Press Releases

Researchers Will Shine Light into the Black Box of Artificial Intelligence in Medicine

Abstract shapes with city background

Multidisciplinary team explores how new tech impacts healthcare workflow

Multidisciplinary team explores how new tech impacts healthcare workflow

As artificial intelligence and data science enable computer tools to make predictions previously made by skilled humans, a different knowledge gap looms: These black-box tools often offer highly trained medical personnel little understanding of their inner workings. Equally little understood: how deploying these tools affects experts' work practices, perceptions of the value of work, and the expert-patient relationship.    

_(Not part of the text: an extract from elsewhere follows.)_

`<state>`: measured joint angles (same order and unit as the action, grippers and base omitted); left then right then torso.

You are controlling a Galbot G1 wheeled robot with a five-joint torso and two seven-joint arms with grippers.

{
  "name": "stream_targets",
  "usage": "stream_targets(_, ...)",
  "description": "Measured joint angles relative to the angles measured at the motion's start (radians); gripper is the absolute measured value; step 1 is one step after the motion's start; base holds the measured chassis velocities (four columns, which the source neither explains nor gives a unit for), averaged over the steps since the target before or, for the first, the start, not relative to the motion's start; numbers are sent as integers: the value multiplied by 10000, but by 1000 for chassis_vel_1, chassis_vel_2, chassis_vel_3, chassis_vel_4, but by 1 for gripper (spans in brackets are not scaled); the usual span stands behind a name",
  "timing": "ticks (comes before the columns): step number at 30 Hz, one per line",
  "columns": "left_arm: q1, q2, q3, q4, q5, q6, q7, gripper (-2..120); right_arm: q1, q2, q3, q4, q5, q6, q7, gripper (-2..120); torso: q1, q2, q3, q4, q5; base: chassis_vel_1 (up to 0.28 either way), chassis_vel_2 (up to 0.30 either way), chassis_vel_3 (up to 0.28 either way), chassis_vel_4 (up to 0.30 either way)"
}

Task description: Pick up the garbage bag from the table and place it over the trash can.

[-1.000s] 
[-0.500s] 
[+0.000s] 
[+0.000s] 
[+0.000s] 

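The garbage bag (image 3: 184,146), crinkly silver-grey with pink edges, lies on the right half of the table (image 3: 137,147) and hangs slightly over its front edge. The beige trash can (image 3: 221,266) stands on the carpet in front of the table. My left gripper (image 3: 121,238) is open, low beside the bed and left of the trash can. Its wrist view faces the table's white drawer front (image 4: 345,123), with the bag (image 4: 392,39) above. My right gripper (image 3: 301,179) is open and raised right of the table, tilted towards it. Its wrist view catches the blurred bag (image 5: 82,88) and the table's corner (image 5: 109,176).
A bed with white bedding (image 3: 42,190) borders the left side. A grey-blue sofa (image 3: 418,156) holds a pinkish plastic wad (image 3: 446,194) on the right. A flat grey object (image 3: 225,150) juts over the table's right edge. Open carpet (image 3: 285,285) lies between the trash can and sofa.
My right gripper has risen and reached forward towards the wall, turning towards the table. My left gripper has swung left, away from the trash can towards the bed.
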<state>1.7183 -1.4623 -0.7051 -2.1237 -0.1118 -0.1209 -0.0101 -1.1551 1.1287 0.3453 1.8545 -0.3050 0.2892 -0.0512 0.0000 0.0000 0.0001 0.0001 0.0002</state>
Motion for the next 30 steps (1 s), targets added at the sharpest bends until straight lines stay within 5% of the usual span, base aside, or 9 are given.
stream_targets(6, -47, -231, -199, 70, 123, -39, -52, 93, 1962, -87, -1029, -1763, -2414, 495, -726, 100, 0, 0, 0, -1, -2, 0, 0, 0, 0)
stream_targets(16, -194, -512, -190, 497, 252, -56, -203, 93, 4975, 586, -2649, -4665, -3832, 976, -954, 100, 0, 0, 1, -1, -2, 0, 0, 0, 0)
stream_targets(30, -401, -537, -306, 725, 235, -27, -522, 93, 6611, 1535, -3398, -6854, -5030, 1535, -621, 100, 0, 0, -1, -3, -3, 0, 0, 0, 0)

Researchers from New York University and Georgia Tech are conducting foundational research to understand and improve expert work in an age of data-intensive enhanced cognition, especially in healthcare, where new technologies are rapidly being deployed. The National Science Foundation recently awarded the team $2 million for the four-year project, which is expected to transform the future of expert work through a combined redesign of technology, workflow, and interactions.

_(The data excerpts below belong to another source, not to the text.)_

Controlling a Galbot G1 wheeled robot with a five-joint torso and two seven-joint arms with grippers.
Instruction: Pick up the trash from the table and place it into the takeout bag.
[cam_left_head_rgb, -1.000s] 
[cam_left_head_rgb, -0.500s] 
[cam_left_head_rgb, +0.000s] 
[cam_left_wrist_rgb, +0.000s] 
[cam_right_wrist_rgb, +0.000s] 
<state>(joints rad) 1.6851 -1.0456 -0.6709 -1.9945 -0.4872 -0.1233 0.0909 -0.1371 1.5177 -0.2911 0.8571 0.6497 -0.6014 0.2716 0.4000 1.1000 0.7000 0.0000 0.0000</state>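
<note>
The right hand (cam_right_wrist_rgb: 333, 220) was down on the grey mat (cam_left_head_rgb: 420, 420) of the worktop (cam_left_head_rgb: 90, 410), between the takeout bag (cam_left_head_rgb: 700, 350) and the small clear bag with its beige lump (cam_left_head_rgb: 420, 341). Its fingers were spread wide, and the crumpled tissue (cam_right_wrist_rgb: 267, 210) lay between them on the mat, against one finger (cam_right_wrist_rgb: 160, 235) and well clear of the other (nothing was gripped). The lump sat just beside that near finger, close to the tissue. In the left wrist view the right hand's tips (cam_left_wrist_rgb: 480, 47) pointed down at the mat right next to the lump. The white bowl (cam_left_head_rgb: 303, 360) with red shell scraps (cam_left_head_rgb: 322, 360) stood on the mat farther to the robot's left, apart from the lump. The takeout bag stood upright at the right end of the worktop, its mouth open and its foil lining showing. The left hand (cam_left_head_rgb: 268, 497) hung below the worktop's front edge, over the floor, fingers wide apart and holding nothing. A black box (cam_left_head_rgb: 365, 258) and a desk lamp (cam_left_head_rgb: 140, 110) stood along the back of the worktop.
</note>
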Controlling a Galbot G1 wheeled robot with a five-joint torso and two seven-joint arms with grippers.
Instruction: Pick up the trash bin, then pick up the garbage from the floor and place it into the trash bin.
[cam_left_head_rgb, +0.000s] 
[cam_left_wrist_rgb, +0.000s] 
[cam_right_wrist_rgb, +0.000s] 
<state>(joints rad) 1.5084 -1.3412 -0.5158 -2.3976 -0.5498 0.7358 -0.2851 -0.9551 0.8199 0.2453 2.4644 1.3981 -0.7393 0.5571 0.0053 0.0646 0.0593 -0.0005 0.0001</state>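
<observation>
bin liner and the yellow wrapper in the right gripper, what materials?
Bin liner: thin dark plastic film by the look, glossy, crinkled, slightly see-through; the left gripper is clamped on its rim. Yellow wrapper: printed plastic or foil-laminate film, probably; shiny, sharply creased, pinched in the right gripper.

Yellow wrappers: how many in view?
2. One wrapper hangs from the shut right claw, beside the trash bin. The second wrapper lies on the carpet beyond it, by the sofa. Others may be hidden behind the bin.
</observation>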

“Better understanding of how new technologies impact healthcare expert work will lead to more effective use of healthcare technologies, a healthier and better-informed population, and the more efficient use of human capabilities in restructured healthcare occupations,” said NYU Tandon School of Engineering Professor of Technology Management and Innovation Oded Nov, the principal investigator. “We plan to help design cognition-augmenting expert advice such that healthcare providers could spend less time on repetitive tasks and more time on value-adding, meaningful activities.”

The multidisciplinary team also includes NYU Tandon Professor of Mechanical and Aerospace Engineering and Biomedical Engineering Maurizio Porfiri; Yindalon Aphinyanaphongs, director of the predictive analytics unit and an assistant professor at the NYU School of Medicine; Yvonne Lui, a neuroradiologist, associate professor, and associate chair for AI at the NYU School of Medicine Radiology Department;  Devin Mann, an associate professor and senior director for informatics innovation at the NYU Medical Center; J.R. Rizzo, an assistant professor of rehabilitation medicine at NYU School of Medicine who also holds faculty appointments in both the Biomedical Engineering and Mechanical and Aerospace Engineering Departments at NYU Tandon; Batia Mishan Wiesenfeld, the Andre J. L. Koo Professor of Management at NYU Stern School of Business; and Mark Riedl, an associate professor of computer science at the Georgia Institute of Technology School of Interactive Computing.

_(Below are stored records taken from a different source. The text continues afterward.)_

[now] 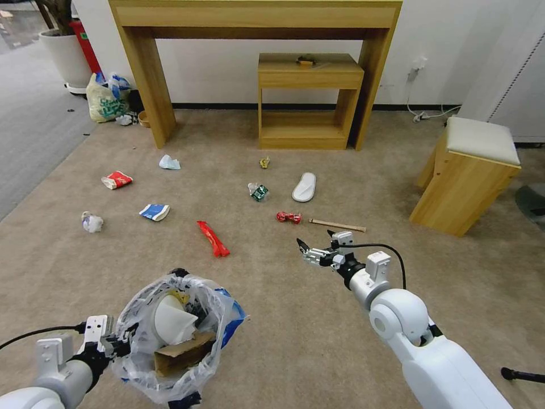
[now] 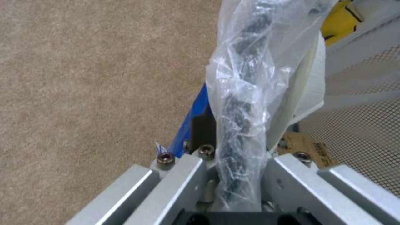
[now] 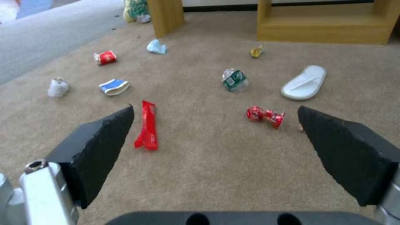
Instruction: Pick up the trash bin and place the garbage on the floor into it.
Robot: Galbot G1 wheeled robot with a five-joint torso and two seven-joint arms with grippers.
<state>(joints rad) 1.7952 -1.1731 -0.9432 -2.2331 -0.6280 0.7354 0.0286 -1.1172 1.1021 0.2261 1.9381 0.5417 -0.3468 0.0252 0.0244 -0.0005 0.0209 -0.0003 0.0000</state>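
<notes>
- The floor was short-pile beige carpet [image 1: 318, 318], meeting a grey strip at the far left; a white wall closed the far side.
- A tall wooden console table [image 1: 255, 17] stood against that wall with a smaller wooden shelf unit [image 1: 309, 74] under it, and a wooden stool [image 1: 468, 182] with a pale cushion sat to the right.
- The left gripper [image 1: 116, 341] was clamped shut on the rim of the trash bin [image 1: 176, 341], near left; its crinkly clear liner was bunched between the metal fingers [image 2: 183, 178].
- Inside the bin lay a white slipper and a piece of brown cardboard.
- The right gripper [image 1: 315, 245] hung above the carpet right of centre, its black wedge-shaped pads [image 3: 104, 143] spread wide apart and holding nothing.
- Litter lay scattered beyond: a flat red wrapper [image 1: 213, 238], a crushed red can [image 1: 288, 217], a thin stick [image 1: 338, 225], a white slipper [image 1: 304, 187], a crumpled bottle [image 1: 259, 192], a blue carton [image 1: 154, 212], a red carton [image 1: 117, 179].
</notes>
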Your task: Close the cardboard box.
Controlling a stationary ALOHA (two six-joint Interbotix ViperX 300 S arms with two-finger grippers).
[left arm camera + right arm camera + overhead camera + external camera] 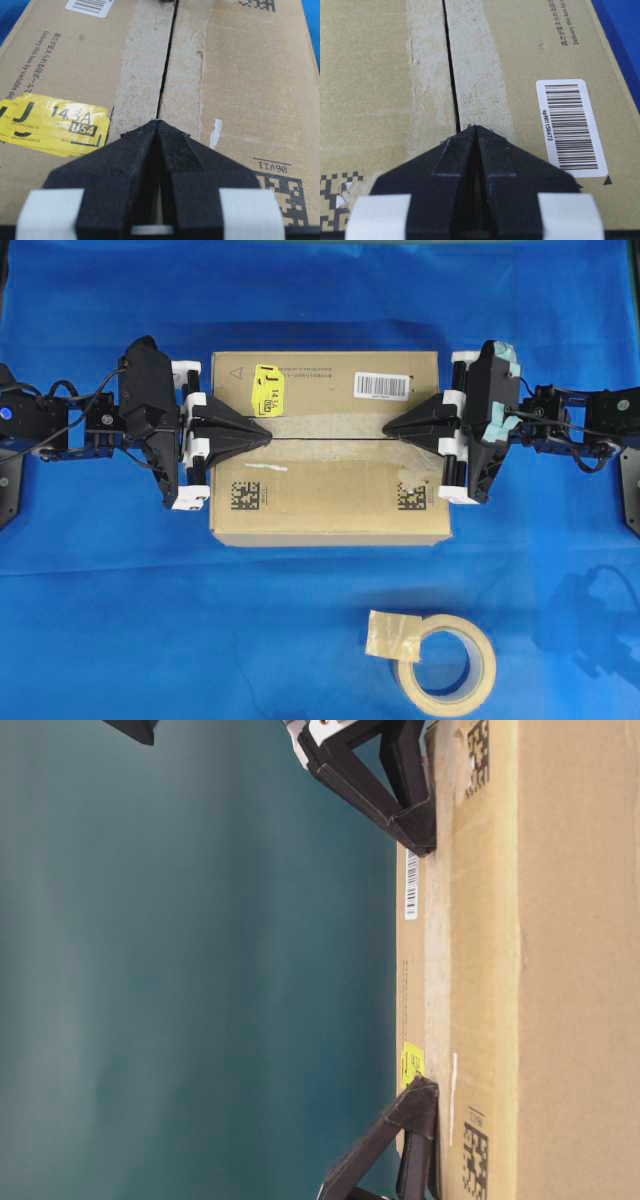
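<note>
both hands, left hand and right hand, pinched closed on cardboard box seam

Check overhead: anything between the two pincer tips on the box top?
Only the closed flap seam and worn tape residue, between left pincer and right pincer on the cardboard box.

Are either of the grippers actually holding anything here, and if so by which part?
Nothing is held. The left gripper and right gripper are both shut, tips over the centre seam of the large brown cardboard box.

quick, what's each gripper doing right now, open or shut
left gripper: shut, holding nothing, tip on the cardboard box seam.
right gripper: shut, holding nothing, tip on the seam.
</note>
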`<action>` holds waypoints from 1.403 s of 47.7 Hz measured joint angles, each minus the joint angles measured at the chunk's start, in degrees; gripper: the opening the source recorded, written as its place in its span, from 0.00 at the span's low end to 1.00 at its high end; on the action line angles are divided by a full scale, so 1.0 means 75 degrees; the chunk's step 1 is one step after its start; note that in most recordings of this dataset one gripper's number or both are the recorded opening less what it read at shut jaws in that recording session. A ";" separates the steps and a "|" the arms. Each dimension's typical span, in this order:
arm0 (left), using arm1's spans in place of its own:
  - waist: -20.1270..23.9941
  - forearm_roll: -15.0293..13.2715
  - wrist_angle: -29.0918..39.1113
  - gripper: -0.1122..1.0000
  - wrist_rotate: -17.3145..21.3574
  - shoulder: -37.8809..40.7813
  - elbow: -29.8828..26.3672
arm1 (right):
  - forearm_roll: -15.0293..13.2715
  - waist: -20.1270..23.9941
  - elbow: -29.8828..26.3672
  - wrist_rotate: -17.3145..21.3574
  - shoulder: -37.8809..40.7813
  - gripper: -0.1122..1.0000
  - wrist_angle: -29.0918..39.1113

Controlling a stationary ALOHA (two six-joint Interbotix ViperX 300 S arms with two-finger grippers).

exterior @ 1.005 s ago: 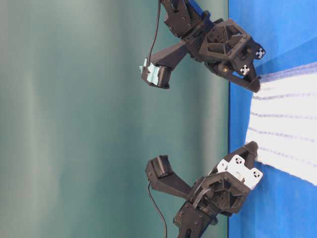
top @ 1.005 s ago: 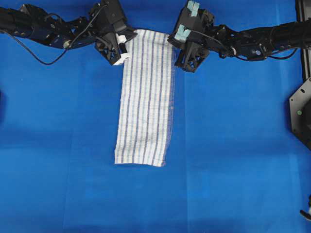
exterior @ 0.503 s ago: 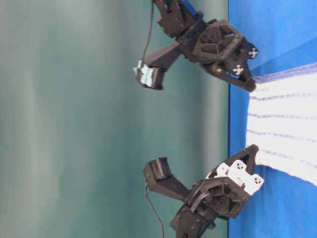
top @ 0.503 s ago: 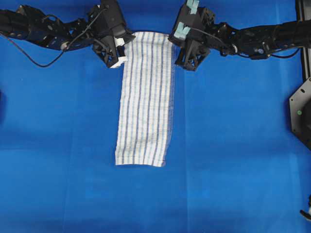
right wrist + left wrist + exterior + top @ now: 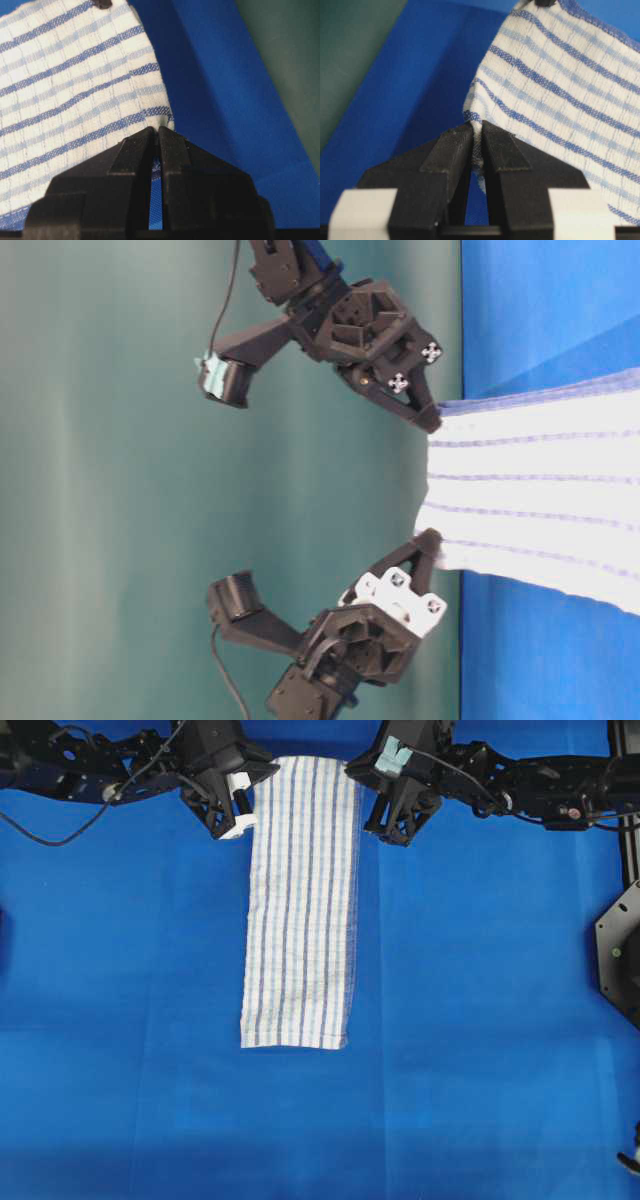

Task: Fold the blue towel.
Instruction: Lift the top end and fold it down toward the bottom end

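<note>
Left tool (image 5: 476, 137) and right tool (image 5: 155, 136) each clamped on a far corner of the blue towel (image 5: 300, 910). Far edge lifted, rest trailing along the worktop (image 5: 500, 1020). Light, limp, likely to sag between grips; best held at corners.

blue table covering (image 5: 480, 1020) bears the striped towel (image 5: 300, 920), apparently partly lifted.

Overhead view: the top edge crops both black arms, and the black mount (image 5: 620, 955) is cut by the right edge. Table-level view: the right edge cuts off the white, blue-striped woven towel (image 5: 540, 505). Wrist views: each pinched towel corner is hidden between the jaws; the opposite tool's fingertip (image 5: 545, 2) is barely visible.
</note>
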 measured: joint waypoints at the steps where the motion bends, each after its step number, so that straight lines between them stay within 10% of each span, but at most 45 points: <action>1: 0.0000 0.0000 0.0012 0.14 0.0000 -0.0023 0.0012 | 0.0000 0.0000 0.0000 0.0000 -0.0012 0.35 0.0000; 33: -0.0539 0.0000 0.0059 0.14 0.0000 -0.1418 0.0832 | 0.0094 0.0762 0.0316 0.0176 -0.1066 0.35 0.0516; 67: -0.3516 -0.0035 -0.0246 0.14 -0.0891 -0.1875 0.1711 | 0.1641 0.3773 0.0973 0.0633 -0.1512 0.35 0.0246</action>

“This project exemplifies how collaborations among NYU Tandon’s faculty members and others from across the University lead to work that has tremendous impact on our health,” said Dean Jelena Kovačević. “Multidisciplinary teams make the greatest strides, and this one – with researchers active in computer science, human-computer interaction, dynamical systems, and organizational behavior working alongside medical researchers and clinicians – will undoubtedly discover new approaches to measuring the benefits and drawbacks of cognition-augmented interactions. I know my counterparts at NYU Stern and NYU School of Medicine join me in congratulating the investigators on their NSF grant and thanking them for helping make our University a major hub of collaborative research.”